Ah, yes, and not unlike the young Chatwin and his work for Sotheby's in London. Hour after hour of his meticulous examination of small art objects, with each object held close to his eyes in small spaces. This until one day, after seeing an eye specialist, he up and fled Sotheby's. The note he left behind (so the story goes) had three words. “Gone to Patagonia.”
The result of this decision? Bruce Chatwin became a writer: a wanderer in search of distance, travel as his way of “sloughing off” one world, discovering himself anew through movement. In Patagonia gave him a name and fame.
“Settled persons,” he described as “protected by a stuffing of possessions.” (Books, a voice whispers in my ear.) Things… with their way of riveting themselves onto the soul and telling the soul what to do. And modern technology to ensure we are never, ever alone, especially now with a cell phone close to eyes and ears.

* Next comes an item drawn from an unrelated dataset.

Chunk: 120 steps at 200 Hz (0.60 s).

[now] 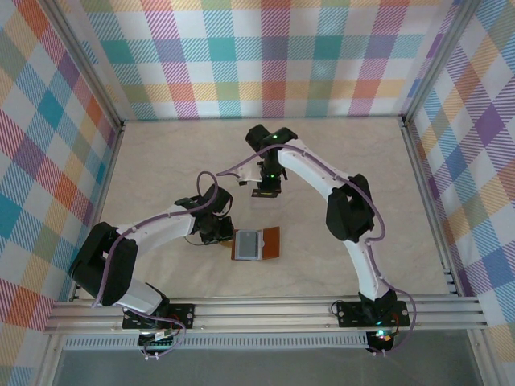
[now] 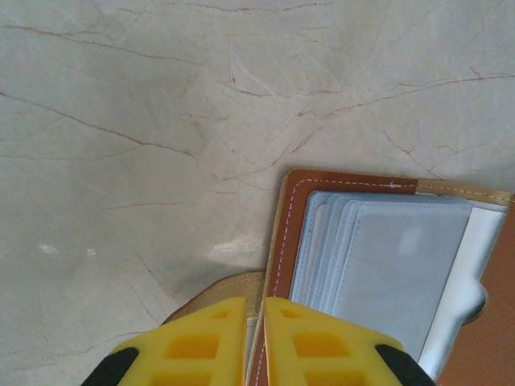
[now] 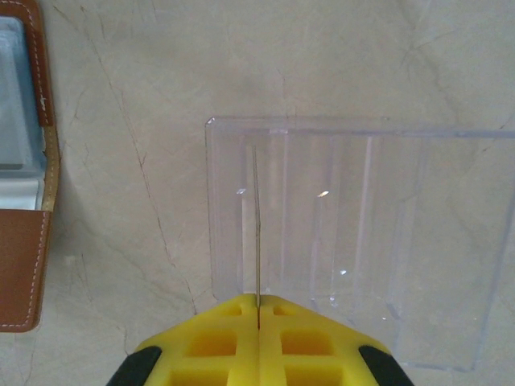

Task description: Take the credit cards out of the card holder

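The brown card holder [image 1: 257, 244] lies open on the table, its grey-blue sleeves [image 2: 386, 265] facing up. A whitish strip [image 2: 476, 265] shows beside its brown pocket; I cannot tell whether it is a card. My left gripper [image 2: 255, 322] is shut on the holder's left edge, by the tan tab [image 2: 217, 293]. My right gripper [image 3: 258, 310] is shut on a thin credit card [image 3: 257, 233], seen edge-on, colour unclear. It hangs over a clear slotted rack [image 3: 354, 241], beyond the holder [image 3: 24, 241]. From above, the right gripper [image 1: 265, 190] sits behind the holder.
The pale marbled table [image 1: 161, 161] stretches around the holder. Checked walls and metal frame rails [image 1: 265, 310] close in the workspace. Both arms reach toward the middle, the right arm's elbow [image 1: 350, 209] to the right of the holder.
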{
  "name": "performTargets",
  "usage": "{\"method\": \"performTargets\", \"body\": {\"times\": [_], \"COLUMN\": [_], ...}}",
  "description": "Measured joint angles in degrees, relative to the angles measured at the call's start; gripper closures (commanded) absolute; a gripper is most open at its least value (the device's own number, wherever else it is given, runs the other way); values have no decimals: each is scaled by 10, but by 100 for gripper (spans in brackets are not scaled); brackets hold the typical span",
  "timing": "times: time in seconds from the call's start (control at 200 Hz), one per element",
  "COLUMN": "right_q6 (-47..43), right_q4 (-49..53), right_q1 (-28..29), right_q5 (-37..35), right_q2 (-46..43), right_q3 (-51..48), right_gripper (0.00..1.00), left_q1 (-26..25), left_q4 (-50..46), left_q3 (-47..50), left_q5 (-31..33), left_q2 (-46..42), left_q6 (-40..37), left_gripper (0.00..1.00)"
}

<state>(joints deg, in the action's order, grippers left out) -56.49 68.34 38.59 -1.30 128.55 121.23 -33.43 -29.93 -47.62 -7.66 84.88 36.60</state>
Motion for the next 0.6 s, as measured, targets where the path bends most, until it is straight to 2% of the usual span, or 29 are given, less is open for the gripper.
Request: {"method": "performTargets", "body": {"times": [0.29, 0.42, 0.6], "right_q6": [0, 1, 1], "right_q4": [14, 16, 3], "right_q1": [-1, -1, -2], "right_q5": [4, 4, -2], "right_q2": [23, 35, 42], "right_q3": [8, 13, 13], "right_gripper": [100, 84, 77], "left_q1": [2, 2, 2], "left_q4": [0, 0, 0], "left_q3": [6, 6, 7], "left_q5": [0, 0, 0], "left_q2": [0, -3, -4], "left_q6": [0, 0, 0], "left_gripper": [85, 85, 85]}}
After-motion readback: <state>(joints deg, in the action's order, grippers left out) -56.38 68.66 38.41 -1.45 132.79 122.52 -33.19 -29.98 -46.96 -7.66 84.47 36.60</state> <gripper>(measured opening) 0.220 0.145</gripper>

Two contrary impulses arise. To pack the six books in a box and send them to someone who could be a double for Chatwin in appearance and would love these books among his collection. Or continue to teach after next fall and stay around in 2024 to do a class on Bruce. I don’t know.
But today I celebrate Irish literature and writers who have shown me so much about life. Poets like William Butler Yeats, novelists like James Joyce & Edna O’Brien, the short-story writer, Frank O’Connor, and many others. Thank you Ireland… for what you’ve given the world in fine literature.